Many high school and collegiate athletes are dangerously uninformed about Tommy John surgery, according to a study on perceptions of the elbow surgery.

The study, published in Physician and Sportsmedicine and authored by Dr. Christopher S. Ahmad, showed that 51 percent of high school athletes and 30 percent of high school coaches believe that players without elbow injuries should receive Tommy John surgery to enhance their performance.

The list of professional baseball pitchers that return from their Tommy John surgeries throwing harder than they threw before the ulnar collateral ligament reconstruction surgery is lengthy. Kerry Wood and Stephen Strasburg are two of the most notable instances of their post-surgery velocity increasing or coming more easily.

The surgery, which involves replacing the UCL in the elbow with a ligament from elsewhere in the body, was developed by Dr.
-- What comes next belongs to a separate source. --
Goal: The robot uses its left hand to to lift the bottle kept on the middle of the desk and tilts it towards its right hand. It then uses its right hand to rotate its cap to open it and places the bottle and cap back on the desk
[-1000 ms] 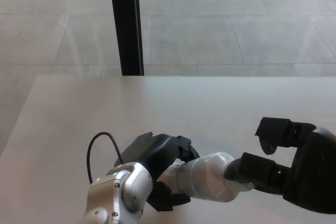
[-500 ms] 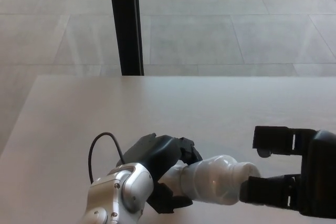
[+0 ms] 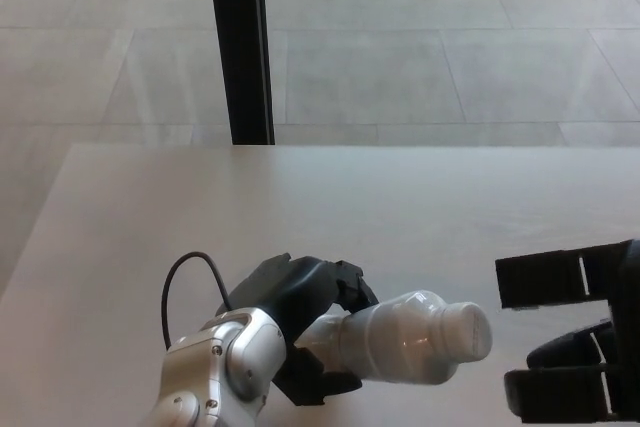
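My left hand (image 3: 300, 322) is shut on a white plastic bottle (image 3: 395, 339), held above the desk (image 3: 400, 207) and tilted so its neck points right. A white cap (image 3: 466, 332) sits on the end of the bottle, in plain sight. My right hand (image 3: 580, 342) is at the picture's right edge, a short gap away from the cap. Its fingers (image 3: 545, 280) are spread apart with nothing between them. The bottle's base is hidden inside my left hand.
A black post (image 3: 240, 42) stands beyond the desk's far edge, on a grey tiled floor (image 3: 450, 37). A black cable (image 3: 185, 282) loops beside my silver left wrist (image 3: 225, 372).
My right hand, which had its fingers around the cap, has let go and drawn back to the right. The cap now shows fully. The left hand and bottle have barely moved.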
Frank Jobe for Dodgers pitcher Tommy John in 1974. The surgery is required when the ligament in the elbow becomes worn down from overuse or an isolated tear.

The risk of elective surgery

Athletic trainer Jessica Christensen cautions against performing the surgery if no prior injury exists.
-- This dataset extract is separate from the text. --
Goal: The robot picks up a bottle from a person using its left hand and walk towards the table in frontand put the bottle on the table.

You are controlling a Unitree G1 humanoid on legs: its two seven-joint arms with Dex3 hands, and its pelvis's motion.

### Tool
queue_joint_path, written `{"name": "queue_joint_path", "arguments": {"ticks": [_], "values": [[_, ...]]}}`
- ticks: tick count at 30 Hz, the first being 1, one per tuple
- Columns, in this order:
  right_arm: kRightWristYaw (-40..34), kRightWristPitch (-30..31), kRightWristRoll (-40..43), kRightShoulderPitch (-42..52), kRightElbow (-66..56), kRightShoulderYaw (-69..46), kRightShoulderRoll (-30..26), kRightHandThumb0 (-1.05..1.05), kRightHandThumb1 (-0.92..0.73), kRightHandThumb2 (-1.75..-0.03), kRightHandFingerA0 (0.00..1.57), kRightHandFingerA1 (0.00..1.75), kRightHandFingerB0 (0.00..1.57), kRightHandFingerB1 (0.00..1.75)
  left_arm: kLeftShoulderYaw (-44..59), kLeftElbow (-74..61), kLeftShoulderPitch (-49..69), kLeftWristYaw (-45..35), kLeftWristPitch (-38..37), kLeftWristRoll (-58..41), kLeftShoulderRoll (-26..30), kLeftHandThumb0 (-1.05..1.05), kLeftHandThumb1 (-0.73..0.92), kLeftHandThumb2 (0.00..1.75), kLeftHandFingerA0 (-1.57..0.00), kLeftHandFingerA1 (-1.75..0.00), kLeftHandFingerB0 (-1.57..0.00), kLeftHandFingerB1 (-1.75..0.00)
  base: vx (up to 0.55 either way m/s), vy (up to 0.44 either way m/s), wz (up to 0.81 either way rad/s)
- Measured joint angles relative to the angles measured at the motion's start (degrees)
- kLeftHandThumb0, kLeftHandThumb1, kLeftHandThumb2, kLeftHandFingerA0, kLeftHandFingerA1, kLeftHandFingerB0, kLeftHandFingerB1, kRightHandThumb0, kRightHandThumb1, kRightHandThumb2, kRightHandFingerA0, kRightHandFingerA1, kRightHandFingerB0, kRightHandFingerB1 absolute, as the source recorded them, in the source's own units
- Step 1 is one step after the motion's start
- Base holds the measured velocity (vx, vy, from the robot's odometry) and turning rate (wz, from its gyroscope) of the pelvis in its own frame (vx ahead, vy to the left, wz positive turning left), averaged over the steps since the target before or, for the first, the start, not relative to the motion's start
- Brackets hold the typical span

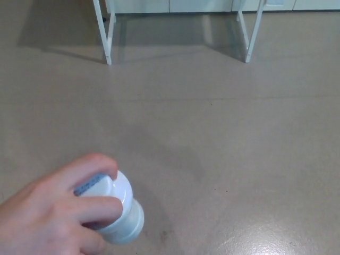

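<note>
My hands aren't in shot, so I can't tell how open they are. A person's hand (48,215) grips the bottle (125,215) low on my left, presumably offering it to my left hand. Desk legs (109,37) are well ahead.

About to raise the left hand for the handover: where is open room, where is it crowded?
Bare floor spans everything from the table legs down to the bottom right. Crowded only bottom left: a person's hand holds the bottle.
</note>
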Motion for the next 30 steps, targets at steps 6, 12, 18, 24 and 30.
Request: {"name": "queue_joint_path", "arguments": {"ticks": [6, 12, 18, 24, 30], "values": [[0.5, -0.3, 0.0, 0.0, 0.0, 0.0, 0.0, -0.49, -0.70, -0.61, 0.59, 0.42, 0.41, 0.35, 1.3, -0.9, 0.7, -2.2, -1.1, -0.8, 0.0, -0.37, 0.46, 0.56, -0.23, -0.41, -0.09, -0.23, 0.00, 0.000, 0.00], [0.8, -0.5, 0.0, 0.7, 0.0, 0.0, -0.1, -0.51, -0.70, -0.61, 0.58, 0.42, 0.42, 0.35, 2.7, -12.3, 6.7, -7.6, -2.2, -4.0, -0.9, -0.60, 0.38, 0.70, -0.11, -0.44, -0.07, -0.21, 0.00, 0.000, 0.00], [0.9, -0.6, -0.1, 0.7, 0.0, 0.1, -0.1, -0.52, -0.71, -0.62, 0.57, 0.43, 0.40, 0.35, 2.5, -27.8, 12.9, -11.1, -2.2, -6.5, -0.8, -0.49, 0.33, 0.72, -0.04, -0.42, -0.03, -0.14, 0.00, 0.000, 0.00], [0.9, -0.6, -0.1, 0.6, 0.1, 0.3, -0.1, -0.51, -0.70, -0.61, 0.56, 0.42, 0.40, 0.35, 2.4, -42.9, 17.8, -13.4, -2.2, -8.7, -0.4, -0.47, 0.32, 0.71, -0.01, -0.32, 0.00, -0.15, 0.00, 0.000, 0.00], [1.2, -0.6, -0.1, 0.6, 0.1, 0.5, -0.1, -0.57, -0.57, -0.88, 0.51, 0.56, 0.34, 0.49, 1.6, -58.1, 20.6, -15.6, -2.0, -11.0, 0.4, -0.49, 0.33, 0.74, 0.00, -0.34, 0.00, -0.21, 0.00, 0.000, 0.00]]}}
“I would never recommend electively repairing your ligament when it’s not damaged,” Christensen said. “I don’t think the elbow surgeons that I know would voluntarily do this surgery.”

Ahmad’s study showed that patients are able to return to the previous level of pitching  between 80 and 90 percent of the time.  While the surgery has a very high success rate and recovery is likely, no surgery is without its risks.

Malcolm Kelner, sophomore outfielder for the Emerson Lions, agrees that the risks do not outweigh the potential gains of the surgery.

“I would not recommend (surgery) to anyone I know because there is no guarantee that the surgery will benefit your arm,” Kelner said. “Many major league players have undergone Tommy John  and have never been the same. So for those who surgery is not medically needed, why would you take that risk?”

Strength stems from recovery, not surgery

It is unclear what exactly leads to the increased strength in the arms of major league pitchers. It is possible that a ligament from another part of the body simply performs better than the original or worn-down UCL in the elbow.

Ken  Wainwright, certified athletic trainer for the University of Kansas baseball team, suggests that the surgery is not the cause of the increase in arm strength.

“When you talk about strength I don’t think it is the surgery that is doing that, I think it is the rehab,” Wainwright said. “You spend nine months making your shoulder, your core and everything stronger and more stable. That is going to make you perform better.”

Wainwright also doubts that strength increases rather than just returns after surgery.

“For the people saying that this surgery is making them stronger than before the surgery, it goes back to this type of injury taking a long time to occur,” Wainwright said. “Gradually over that process your performance wanes. Gradually you start to throw slower, you start to lose control but you find a way to get through it.

With such a drop in performance over time Wainwright explained it is likely that the improvement is an illusion.

“I’m not sure people are better. I think they’re back to where they would have been,” Wainwright said.

  • Click here for an audio piece on training techniques for high school pitchers

Ahmad’s study indicated that athletes believe surgery will bring more than just enhanced strength. The study said that every group studied believed that performance, control and speed were all improved post-surgery.

Ethics of elective surgery 

According to a report on experts are concerned that players may even use Tommy John like a performance enhancing drug by altering the elbow through an unnatural and potentially dangerous procedure to increase their physical ability.

Kelner, however, believes the decision to have surgery should be left to the player.

“I would not liken it to performance enhancing drugs,” Kelner said. “While surgery can’t be considered a natural process, it involves correcting the body with itself. Drugs involve consuming foreign agents.”